Thursday, June 9, 2011

Raising a Healthy Adopted Child: Attachment & Bonding

On Monday we talked about trauma triggers and the job we have as parents to help our child navigate through them to emotional health. This was a huge part of parenting Mae in the first three years. For children who, sadly, had a harder institutionalization experience, dealing with trauma triggers may continue to need work throughout their lives. But you can do it! There is a large community that will support you.

Moving on to another big word in adoption, let us talk about Attachment and Bonding. Attachment in adoption can be tricky. If your child was lucky enough to have been in foster care, she probably did form an attachment to her caregiver. When transferred to you, there was most certainly a grieving period for that caregiver. Older children will often go to the door of the hotel, trying to return to the person who cared for them.

Many children spend their months in an orphanage, a Social Welfare Institute, or an institution. These three words mean the same thing and usually translate to a high baby to nanny ratio and limited engagement with the same caregiver. Initially, Mae and I bonded right away. She had never bonded with another caregiver and had no one to grieve for, other than the familiarity with her surroundings.

But a solid attachment is still hard, because these children, like Mae, have never learned how to bond. So they don't trust you. They don't trust that you will always care for them. They don't believe that you will come back to them when you leave. In short, they continue their institutionalized behavior of shutting down and not letting anyone in.

I was told by my adoption agency, CCAI, to seek eye contact as an initial step in bonding with my new daughter. This went well and she was able to make that step easily, while still in China. Other areas remained difficult for us.

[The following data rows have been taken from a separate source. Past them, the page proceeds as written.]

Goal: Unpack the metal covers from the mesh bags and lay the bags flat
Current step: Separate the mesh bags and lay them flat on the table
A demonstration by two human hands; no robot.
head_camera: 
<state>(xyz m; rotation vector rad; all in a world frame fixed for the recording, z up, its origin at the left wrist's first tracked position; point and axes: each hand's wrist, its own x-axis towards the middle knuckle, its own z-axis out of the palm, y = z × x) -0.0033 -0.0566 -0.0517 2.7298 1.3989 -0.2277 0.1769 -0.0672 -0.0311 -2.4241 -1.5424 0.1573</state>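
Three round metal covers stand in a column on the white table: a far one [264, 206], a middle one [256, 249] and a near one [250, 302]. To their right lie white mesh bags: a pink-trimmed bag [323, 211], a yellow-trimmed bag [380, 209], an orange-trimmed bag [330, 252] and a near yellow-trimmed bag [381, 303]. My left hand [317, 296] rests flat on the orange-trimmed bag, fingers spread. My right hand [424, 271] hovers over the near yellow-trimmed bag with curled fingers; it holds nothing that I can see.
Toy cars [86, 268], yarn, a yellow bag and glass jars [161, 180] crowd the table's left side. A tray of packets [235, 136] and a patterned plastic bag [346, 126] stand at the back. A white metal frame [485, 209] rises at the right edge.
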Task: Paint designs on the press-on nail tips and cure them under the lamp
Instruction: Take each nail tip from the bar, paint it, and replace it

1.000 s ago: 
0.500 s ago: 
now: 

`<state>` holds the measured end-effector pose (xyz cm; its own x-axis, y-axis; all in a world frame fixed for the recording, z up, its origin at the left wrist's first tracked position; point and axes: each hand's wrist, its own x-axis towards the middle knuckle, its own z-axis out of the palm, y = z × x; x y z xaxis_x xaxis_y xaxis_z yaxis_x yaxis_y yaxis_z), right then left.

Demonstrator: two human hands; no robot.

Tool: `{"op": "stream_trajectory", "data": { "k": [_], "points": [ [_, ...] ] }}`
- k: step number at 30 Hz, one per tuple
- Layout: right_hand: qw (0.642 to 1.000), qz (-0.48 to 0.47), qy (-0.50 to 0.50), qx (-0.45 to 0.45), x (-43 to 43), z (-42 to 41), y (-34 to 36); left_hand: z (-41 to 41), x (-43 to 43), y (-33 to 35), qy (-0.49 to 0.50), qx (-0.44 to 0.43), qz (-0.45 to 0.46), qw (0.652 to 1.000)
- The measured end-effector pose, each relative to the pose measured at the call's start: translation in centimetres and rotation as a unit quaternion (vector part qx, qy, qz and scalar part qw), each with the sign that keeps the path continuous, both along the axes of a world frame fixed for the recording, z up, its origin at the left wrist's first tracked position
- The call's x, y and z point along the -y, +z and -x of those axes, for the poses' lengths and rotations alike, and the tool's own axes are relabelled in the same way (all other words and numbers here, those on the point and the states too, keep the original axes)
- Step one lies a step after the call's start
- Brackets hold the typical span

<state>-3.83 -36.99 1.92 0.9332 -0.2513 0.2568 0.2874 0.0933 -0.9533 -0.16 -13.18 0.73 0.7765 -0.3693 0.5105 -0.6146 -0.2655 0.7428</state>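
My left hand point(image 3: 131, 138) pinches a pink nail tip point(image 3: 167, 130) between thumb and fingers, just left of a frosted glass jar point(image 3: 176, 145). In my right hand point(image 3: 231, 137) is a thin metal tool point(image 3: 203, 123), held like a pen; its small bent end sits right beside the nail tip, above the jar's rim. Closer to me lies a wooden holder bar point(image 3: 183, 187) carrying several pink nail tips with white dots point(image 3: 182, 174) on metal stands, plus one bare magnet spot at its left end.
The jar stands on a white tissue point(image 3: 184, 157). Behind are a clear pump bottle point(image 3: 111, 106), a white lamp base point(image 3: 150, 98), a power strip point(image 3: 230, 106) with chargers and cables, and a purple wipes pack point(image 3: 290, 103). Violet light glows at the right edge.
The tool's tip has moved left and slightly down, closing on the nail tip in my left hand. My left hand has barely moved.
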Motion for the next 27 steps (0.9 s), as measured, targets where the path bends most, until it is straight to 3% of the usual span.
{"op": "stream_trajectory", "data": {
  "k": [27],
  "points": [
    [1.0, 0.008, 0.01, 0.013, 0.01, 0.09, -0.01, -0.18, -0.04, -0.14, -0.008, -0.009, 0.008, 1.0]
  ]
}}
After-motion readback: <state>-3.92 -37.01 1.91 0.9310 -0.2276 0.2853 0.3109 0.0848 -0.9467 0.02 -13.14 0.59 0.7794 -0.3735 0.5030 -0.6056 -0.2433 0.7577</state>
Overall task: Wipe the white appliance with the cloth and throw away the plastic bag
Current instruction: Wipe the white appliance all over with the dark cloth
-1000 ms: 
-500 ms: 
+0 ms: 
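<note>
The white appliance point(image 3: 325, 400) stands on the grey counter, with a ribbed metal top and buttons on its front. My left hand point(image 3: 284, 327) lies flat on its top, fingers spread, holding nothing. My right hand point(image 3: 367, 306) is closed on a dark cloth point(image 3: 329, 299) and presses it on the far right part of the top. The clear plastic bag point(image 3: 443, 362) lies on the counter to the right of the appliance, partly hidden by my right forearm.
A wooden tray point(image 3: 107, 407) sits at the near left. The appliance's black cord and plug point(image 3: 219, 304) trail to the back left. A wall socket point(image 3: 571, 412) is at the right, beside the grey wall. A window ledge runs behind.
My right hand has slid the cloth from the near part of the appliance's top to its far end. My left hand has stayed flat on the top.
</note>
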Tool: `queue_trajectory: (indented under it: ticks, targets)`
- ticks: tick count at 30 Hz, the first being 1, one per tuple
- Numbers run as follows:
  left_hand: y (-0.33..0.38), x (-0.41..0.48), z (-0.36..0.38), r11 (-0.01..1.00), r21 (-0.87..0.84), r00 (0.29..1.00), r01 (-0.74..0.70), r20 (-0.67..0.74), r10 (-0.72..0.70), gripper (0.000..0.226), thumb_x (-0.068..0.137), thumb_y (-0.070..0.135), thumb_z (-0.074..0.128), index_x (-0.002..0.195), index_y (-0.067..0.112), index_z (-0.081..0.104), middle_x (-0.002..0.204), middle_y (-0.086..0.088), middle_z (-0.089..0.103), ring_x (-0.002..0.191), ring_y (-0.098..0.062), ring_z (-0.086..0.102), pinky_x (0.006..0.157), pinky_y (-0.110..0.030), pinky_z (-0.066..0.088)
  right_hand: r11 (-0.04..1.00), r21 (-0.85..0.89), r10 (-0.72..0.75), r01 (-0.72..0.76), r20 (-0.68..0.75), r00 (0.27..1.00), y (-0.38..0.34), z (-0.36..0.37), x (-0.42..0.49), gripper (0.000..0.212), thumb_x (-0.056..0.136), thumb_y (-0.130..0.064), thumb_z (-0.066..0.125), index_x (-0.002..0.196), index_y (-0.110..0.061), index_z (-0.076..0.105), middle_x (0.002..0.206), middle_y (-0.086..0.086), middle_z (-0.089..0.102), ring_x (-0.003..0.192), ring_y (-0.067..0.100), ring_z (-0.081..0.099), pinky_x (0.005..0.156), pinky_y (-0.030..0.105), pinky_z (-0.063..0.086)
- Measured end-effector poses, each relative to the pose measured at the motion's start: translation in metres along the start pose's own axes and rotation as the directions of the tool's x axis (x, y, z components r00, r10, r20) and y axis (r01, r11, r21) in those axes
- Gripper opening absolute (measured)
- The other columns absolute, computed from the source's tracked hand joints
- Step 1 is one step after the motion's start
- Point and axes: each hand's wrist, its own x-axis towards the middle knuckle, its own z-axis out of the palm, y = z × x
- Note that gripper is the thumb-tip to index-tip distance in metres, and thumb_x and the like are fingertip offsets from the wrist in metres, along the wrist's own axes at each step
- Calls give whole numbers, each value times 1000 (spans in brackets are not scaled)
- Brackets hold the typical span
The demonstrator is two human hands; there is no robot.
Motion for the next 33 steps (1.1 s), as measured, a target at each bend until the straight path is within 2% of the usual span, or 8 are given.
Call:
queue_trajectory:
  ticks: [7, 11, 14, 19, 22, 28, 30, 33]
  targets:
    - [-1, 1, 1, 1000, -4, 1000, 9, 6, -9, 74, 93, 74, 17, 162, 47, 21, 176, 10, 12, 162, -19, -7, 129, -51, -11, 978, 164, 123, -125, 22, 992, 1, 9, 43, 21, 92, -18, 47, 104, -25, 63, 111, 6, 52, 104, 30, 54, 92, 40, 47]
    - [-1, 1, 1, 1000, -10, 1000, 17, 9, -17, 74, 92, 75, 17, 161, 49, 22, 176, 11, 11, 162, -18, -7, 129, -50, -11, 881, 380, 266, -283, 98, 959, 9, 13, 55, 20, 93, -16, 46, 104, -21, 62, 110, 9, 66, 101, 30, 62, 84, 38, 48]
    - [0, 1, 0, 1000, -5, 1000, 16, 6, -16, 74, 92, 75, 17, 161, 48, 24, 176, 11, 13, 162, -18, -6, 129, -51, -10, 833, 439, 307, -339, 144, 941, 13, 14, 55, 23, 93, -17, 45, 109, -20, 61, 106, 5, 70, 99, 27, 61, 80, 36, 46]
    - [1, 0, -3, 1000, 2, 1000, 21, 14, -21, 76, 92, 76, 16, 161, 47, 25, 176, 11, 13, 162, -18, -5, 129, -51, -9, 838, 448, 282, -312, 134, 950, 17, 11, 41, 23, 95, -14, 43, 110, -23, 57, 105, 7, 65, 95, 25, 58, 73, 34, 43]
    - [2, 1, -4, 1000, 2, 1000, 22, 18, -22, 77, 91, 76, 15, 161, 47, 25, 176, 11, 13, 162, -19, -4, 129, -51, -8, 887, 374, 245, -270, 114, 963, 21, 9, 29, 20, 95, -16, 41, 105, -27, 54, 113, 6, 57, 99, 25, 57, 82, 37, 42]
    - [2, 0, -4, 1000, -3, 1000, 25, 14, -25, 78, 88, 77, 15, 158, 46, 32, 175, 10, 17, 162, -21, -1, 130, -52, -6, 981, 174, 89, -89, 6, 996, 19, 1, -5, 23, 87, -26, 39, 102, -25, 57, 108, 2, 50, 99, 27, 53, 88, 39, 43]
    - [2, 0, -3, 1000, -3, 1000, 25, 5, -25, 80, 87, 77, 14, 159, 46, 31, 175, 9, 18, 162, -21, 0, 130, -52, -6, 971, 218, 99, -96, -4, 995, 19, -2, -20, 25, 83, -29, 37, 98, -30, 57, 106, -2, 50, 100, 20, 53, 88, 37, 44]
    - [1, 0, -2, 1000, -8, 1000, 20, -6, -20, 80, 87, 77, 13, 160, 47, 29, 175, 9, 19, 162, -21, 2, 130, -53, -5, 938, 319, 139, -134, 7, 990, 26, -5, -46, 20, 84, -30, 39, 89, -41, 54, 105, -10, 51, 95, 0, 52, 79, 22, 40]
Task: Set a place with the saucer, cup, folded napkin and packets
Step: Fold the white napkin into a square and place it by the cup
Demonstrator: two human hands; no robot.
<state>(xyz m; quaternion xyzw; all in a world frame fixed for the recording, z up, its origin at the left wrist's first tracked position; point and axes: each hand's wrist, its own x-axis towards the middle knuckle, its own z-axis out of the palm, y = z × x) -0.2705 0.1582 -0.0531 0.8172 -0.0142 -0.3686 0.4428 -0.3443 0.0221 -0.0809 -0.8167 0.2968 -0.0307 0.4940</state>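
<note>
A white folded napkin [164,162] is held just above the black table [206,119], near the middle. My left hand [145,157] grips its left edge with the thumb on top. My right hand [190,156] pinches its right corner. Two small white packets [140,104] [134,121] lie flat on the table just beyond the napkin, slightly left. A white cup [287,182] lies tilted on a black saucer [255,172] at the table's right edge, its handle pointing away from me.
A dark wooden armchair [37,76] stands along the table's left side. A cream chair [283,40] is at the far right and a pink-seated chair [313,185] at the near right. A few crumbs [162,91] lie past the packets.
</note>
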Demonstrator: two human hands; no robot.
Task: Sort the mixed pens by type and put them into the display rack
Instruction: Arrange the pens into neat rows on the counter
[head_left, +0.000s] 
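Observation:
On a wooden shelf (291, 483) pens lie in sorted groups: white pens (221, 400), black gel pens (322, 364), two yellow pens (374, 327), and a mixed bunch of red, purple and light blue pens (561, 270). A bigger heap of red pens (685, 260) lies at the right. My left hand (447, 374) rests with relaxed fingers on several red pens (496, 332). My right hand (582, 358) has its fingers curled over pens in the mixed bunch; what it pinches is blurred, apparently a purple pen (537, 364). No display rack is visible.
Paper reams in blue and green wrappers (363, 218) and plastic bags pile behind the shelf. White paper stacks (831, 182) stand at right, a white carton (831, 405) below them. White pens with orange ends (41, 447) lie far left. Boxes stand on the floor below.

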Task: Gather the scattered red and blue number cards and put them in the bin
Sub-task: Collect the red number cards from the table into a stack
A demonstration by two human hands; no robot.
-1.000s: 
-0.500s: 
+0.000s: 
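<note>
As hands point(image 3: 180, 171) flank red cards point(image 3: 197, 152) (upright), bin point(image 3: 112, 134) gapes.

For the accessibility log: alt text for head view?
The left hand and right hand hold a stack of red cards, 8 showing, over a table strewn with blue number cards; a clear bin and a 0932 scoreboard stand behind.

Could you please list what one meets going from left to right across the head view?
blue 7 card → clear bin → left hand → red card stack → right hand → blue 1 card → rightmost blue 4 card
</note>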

  • Showing Affection manifests itself in different ways for different children. Many children withhold affection and tense up when being hugged, etc. Far from denying me affection, Mae has always been overly affectionate. While this is a pleasant problem, it means she is not fully bonded to me. It means she still thinks she needs to work hard to make me love her. I return the myriad hugs and kisses with my own, hoping that one day she will relax into her role as my beloved daughter.
  • Seeking Comfort is an area in which Mae has flip-flopped from what I would expect. Rather than shutting down, which we will discuss next, she demands my comfort when she is upset. It is wonderful that she wants and needs my consoling. But it is distressing that she cannot comfort herself. Still, I'll take this area on willingly. It is very rewarding for a parent to hold a sobbing child and watch her relax and calm down in your arms.
  • Shutting Down is a more typical response to pain, whether it be emotional or physical. These children often sleep more than usual (Mae did this in China) as a way to avoid the confusing emotions they experience when they are awake. Older children will not make eye contact, especially when "in trouble," and have a very hard time working through things that are troubling them. These children seem to have a very high threshold for pain, since they do not cry when hurt and do not ask for help.
  • Superglue Baby was a term I affectionately used for Mae, but since she is almost six, it is wearing a little thin. Some children will roam and only return on their own terms (as a reader commented in Don't Leave Me Alone) while others will cling to the parent. Mae used to spend all of her time with me, either next to me or on me. Touch was key for her. As she's aged, I no longer have to hold her, but she is always with me. I try to have patience. I encourage her to color in the dining room while I prepare dinner in the kitchen; that way we can still chat without me tripping over her. But it is a process, and a slow one.
  • Sleeping Alone affects many children, adopted or not. But for the adopted child, many parents find that their child simply cannot sleep alone at first. Even now, Mae sleeps with her door open and the hall light on. She is not afraid of the dark, but she is terrified of being alone. Many parents practice Attachment Parenting, and for those that embrace it, it is a lifesaver for those families. We chose to stay the route we had begun with our boys, but we did so gradually and with much love.
  • Expressing Feelings is the, dare I say, last step towards a full attachment. When your child can tell you that she feels sad because she is thinking of her Chinese mommy, for example, her world opens and suddenly all of those overwhelming pre-verbal emotions can be discussed in the light of her current knowledge. Mae is not yet able to express her feelings verbally, but responds well when I state them for her. "Are you feeling sad because you don't want to have different hair than your friend?" will elicit a wonderfully healthy discussion about how being different can feel very hard some days. With this last step, a child is ready to deal with the emotional trauma she has been storing.
Attachment in adoption is one of the key issues for many families, while others have no problem with it. This is another testament to the many different types of personalities our beautiful children have. Some children are naturally sensitive. Some are naturally optimistic. These differences are apparent in both adopted and biological children, but when we can help our sensitive ones to truly trust us, these differences can be slightly minimized.

Was attachment easy in your adoption? What help can you give to those that are struggling?

1 comment:

Heather said...

As someone who loves your daughter and watched some of the highs and lows of your journey to become a family, this made me tear up. Miss you guys a ton!!!